Depois de várias tentativas, acabamos por prender um gancho de vergalhão a meia altura do galho e com a corda que arranjamos começamos a vergar o galho para baixo, devagar, eu e Arivaldo puxando o galho na direção de meu pai, trepado no muro alto, estendia os braços e se esticava para o alto. O filhote cada vez mais agitado, os pais voando ao redor, volta e meia faziam vôos rasantes em direção à cabeça de meu pai, que se encolhia e agitava os braços.

Puxa daqui, estica dali, meu pai segurou as folhas e os ramos mais finos do galho e alcançou o galho em um ponto próximo ao ninho. Os bem-te-vís agora voavam direto para sua cabeça e ele se equilibrava no muro alto. Pensei que se aquela corda arrebentasse nesse momento, ele seria catapultado na parede do edifício no outro lado da rua, talvez levando o ninho com ele.

Felizmente isso não ocorreu, meu pai alcançou o filhote, que logo aconchegava no ôco de uma das mãos, enquanto descia do muro para o nosso quintal. “A perna está quebrada”, nos olhava desconsolado.

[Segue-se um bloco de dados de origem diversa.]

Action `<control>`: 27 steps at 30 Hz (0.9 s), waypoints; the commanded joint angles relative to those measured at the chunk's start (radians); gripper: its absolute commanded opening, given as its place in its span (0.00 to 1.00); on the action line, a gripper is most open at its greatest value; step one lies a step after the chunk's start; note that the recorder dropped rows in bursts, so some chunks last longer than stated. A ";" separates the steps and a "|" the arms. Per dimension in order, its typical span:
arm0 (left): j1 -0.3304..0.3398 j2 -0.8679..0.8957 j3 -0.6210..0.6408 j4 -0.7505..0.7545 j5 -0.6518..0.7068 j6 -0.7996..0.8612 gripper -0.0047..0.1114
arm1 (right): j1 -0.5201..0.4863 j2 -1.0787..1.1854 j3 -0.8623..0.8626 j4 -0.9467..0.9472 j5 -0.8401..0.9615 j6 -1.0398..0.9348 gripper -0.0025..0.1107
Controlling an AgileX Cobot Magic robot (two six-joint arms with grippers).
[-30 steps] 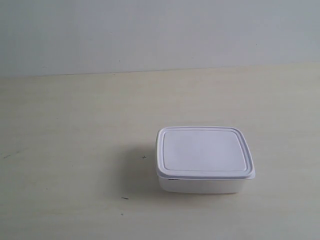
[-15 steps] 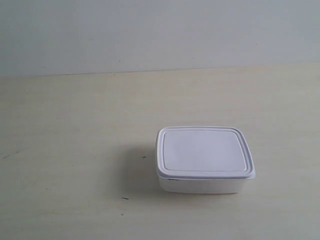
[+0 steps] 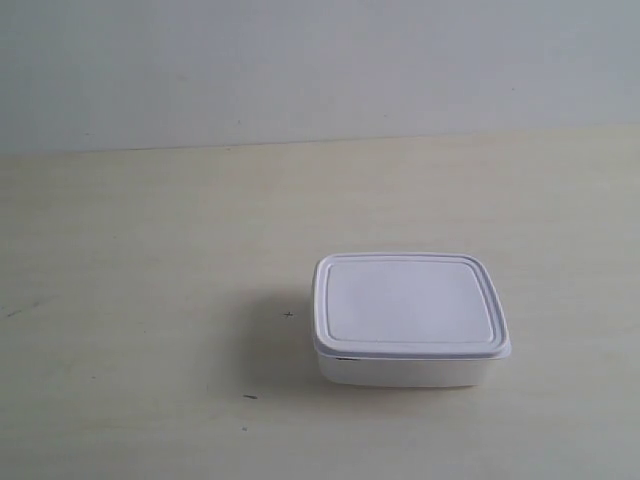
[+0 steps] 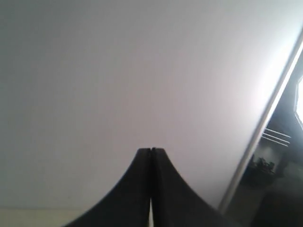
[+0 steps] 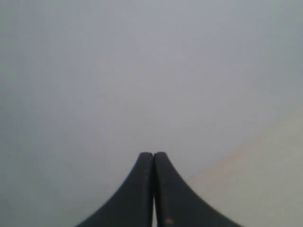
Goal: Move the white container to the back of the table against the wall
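The white container [image 3: 408,318], lid on, sits on the table [image 3: 150,250] at the exterior view's front right, well away from the wall [image 3: 300,60]. No arm or gripper shows in the exterior view. The left gripper [image 4: 150,150] is shut, its black fingertips pressed together with nothing between them, facing the plain wall [image 4: 118,71]. The right gripper [image 5: 153,154] is shut and empty too, pointing at the pale wall [image 5: 118,71], with a strip of table [image 5: 265,179] to one side. The container is out of both wrist views.
A few tiny dark specks [image 3: 249,397] mark the tabletop near the container. In the left wrist view, a light metal edge [image 4: 265,123] ends the wall, with dark clutter [image 4: 279,189] past it.
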 commanded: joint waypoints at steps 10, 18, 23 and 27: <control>-0.128 0.415 -0.016 0.130 -0.260 -0.034 0.04 | -0.004 0.401 -0.107 1.067 0.515 -1.192 0.02; -0.422 0.556 -0.046 0.003 -0.048 0.147 0.04 | -0.004 0.581 -0.107 0.972 0.521 -1.249 0.02; -0.591 0.645 -0.088 -0.063 0.077 0.232 0.04 | 0.019 0.636 -0.107 0.952 0.533 -1.249 0.02; -0.699 0.715 -0.123 -0.093 0.216 0.277 0.04 | 0.112 0.667 -0.107 0.908 0.480 -1.246 0.02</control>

Fez uma tala pequena com palitos e esparadrapo e acomodou o filhote e seu ninho no quartinho embaixo da escada. Agora, aflito, nos comandava a procurar insetos, necessários à alimentação do novo habitante.

Minutos depois, muito agitado, o filhote pulou no chão e voou rasteiro por uns três metros antes que o gato o pegasse e saísse correndo para o jardim com ele na boca.